◆ **Task input**

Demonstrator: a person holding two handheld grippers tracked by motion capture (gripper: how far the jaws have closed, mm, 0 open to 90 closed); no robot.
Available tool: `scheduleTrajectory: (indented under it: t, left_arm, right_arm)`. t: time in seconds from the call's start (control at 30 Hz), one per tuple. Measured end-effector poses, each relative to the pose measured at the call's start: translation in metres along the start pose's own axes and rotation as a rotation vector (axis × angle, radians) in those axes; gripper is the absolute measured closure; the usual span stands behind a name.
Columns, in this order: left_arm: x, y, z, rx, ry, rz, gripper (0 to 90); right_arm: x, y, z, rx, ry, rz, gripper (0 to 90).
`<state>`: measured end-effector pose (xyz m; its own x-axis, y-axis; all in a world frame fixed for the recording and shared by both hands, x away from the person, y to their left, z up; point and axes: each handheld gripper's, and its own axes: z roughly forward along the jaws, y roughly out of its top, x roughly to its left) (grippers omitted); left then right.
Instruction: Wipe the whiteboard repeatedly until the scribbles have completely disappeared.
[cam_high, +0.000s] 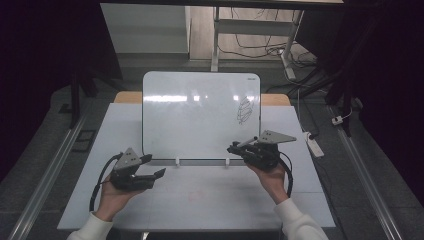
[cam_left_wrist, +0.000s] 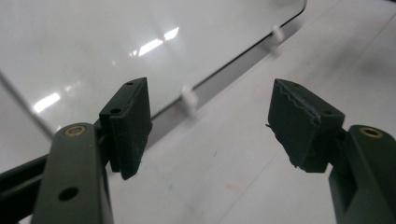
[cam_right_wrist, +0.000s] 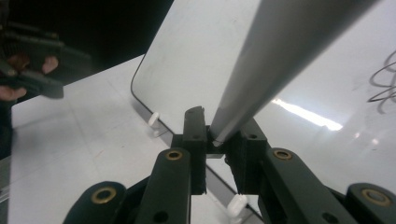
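A whiteboard (cam_high: 200, 115) stands tilted back on the white table (cam_high: 200, 200), with a black scribble (cam_high: 244, 111) near its right edge. My right gripper (cam_high: 234, 148) is shut on a grey marker (cam_high: 247, 142) in front of the board's lower right corner. In the right gripper view the marker (cam_right_wrist: 280, 46) rises from between the closed jaws (cam_right_wrist: 219, 135) across the board (cam_right_wrist: 196, 60), and the scribble (cam_right_wrist: 385, 79) lies at the far right. My left gripper (cam_high: 154, 165) is open and empty by the board's lower left corner, its pads (cam_left_wrist: 130, 126) wide apart over the tabletop.
Two white clips (cam_high: 177, 161) (cam_high: 226, 161) hold the board's bottom edge; one is close ahead of the left gripper (cam_left_wrist: 189, 100). A power strip (cam_high: 315, 145) lies on the floor to the right. Desk legs and cables (cam_high: 260, 47) stand behind the table.
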<state>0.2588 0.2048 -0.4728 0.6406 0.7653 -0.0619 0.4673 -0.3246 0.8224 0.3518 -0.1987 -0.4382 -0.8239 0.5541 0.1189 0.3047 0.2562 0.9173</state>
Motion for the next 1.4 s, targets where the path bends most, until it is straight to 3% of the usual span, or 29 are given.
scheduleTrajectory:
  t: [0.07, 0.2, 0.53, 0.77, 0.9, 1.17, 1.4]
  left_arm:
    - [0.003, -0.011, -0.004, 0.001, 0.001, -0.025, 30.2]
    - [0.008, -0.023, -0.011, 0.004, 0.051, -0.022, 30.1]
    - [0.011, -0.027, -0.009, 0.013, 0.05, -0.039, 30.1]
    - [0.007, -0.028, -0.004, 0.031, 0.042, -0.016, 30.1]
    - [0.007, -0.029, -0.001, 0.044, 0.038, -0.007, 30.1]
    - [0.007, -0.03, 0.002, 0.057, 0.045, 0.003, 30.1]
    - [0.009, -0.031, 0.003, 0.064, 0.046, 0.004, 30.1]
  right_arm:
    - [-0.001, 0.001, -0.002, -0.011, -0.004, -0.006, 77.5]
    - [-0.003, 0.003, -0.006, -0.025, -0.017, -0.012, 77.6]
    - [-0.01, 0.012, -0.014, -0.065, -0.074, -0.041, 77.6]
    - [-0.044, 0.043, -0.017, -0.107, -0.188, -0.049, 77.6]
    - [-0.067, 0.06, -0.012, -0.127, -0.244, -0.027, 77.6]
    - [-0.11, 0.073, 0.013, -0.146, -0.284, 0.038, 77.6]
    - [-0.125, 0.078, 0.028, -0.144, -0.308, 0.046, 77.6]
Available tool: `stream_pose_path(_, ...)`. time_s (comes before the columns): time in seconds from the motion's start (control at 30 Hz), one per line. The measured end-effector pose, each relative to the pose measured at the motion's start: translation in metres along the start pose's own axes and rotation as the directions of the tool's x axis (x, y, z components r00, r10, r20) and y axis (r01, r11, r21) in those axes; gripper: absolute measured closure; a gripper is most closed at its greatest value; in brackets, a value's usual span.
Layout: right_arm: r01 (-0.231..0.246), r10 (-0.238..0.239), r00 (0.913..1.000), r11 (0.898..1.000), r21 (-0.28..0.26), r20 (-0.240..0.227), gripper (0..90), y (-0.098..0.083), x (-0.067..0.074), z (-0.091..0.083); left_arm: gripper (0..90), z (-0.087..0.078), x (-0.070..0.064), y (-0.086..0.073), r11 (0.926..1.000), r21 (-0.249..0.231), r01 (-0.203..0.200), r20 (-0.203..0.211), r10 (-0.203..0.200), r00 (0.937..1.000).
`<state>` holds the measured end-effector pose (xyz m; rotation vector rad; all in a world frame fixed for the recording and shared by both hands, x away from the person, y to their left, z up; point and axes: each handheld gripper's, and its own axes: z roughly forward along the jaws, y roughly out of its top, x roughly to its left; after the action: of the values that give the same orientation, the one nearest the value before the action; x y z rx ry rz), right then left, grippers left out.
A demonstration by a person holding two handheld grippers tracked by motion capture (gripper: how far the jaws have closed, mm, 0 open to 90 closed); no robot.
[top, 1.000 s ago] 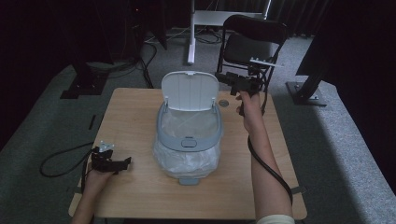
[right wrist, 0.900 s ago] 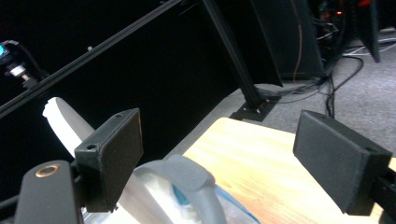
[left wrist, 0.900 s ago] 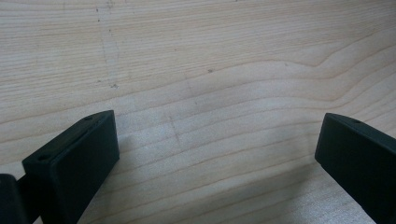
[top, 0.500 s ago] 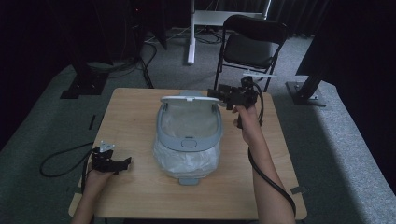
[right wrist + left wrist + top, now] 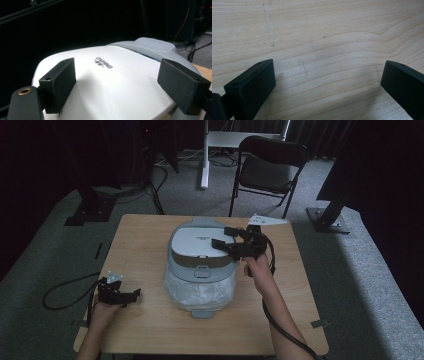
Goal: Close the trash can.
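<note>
A grey bin [image 5: 176, 275] with a white plastic liner [image 5: 200, 292] bulging at its front sits mid-table. Its white lid [image 5: 195, 242] lies lowered over the bin, and a dark band shows under the lid's front edge. My right gripper [image 5: 222, 236] hovers open just over the lid's right side, jaws pointing left. In the right gripper view the lid [image 5: 107, 85] spreads under the right gripper [image 5: 117, 75], with the grey hinge [image 5: 155, 45] beyond. My left gripper [image 5: 132, 296] rests open at the table's front left, with bare wood [image 5: 324, 37] between the left gripper's [image 5: 328, 75] jaws.
The wooden table [image 5: 295, 290] has free room on both sides of the bin. Behind it stand a black chair [image 5: 270, 170] and a white post [image 5: 205, 155]. Black stand bases [image 5: 327, 217] sit on the carpet, and a cable [image 5: 65, 292] loops off the left edge.
The lid has swung down from upright to lying over the bin. My right gripper came down and toward me with it. The left gripper has not moved.
</note>
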<state>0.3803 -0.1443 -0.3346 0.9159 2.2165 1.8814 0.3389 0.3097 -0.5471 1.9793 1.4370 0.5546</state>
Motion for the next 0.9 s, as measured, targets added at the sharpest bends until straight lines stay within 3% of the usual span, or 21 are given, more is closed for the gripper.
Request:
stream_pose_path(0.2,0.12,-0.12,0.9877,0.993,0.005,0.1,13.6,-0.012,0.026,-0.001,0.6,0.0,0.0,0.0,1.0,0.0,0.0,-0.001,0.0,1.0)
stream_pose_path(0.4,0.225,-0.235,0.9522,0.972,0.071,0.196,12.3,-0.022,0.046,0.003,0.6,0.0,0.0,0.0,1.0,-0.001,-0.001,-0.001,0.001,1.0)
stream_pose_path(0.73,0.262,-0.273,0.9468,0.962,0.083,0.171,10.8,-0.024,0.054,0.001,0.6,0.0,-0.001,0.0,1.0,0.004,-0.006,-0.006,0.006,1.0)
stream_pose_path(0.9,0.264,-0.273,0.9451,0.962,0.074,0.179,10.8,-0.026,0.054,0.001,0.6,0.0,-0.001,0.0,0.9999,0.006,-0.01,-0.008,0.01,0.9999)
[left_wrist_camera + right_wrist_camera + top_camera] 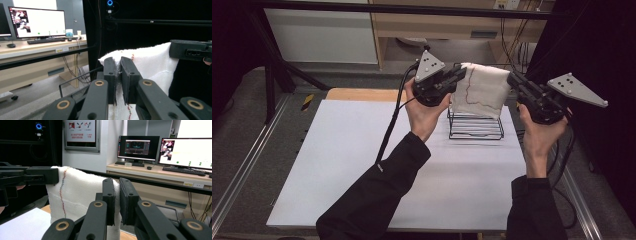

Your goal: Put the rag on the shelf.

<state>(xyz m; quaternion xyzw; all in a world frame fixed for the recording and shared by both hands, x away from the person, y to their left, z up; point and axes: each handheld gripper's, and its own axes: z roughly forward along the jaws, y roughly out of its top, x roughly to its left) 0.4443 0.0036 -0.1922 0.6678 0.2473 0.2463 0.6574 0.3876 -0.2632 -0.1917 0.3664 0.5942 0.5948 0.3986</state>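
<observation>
A white cloth (482,90) with a red and blue stitched line hangs stretched in the air above a black wire rack (475,126). My left gripper (460,75) is shut on the cloth's left top corner, and my right gripper (513,80) is shut on its right top corner. In the left gripper view the jaws (118,72) pinch the cloth (150,62), with the other gripper (190,50) across it. In the right gripper view the jaws (117,195) clamp the cloth's edge (75,195), and the left gripper (30,177) holds the far corner.
The wire rack stands on a white table (362,165) near its far right edge. A wooden strip (362,94) borders the table's far side. Desks with monitors (187,152) stand beyond. Black frame bars (412,9) surround the table.
</observation>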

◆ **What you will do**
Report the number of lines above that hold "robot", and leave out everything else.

◆ **Exercise answer**
2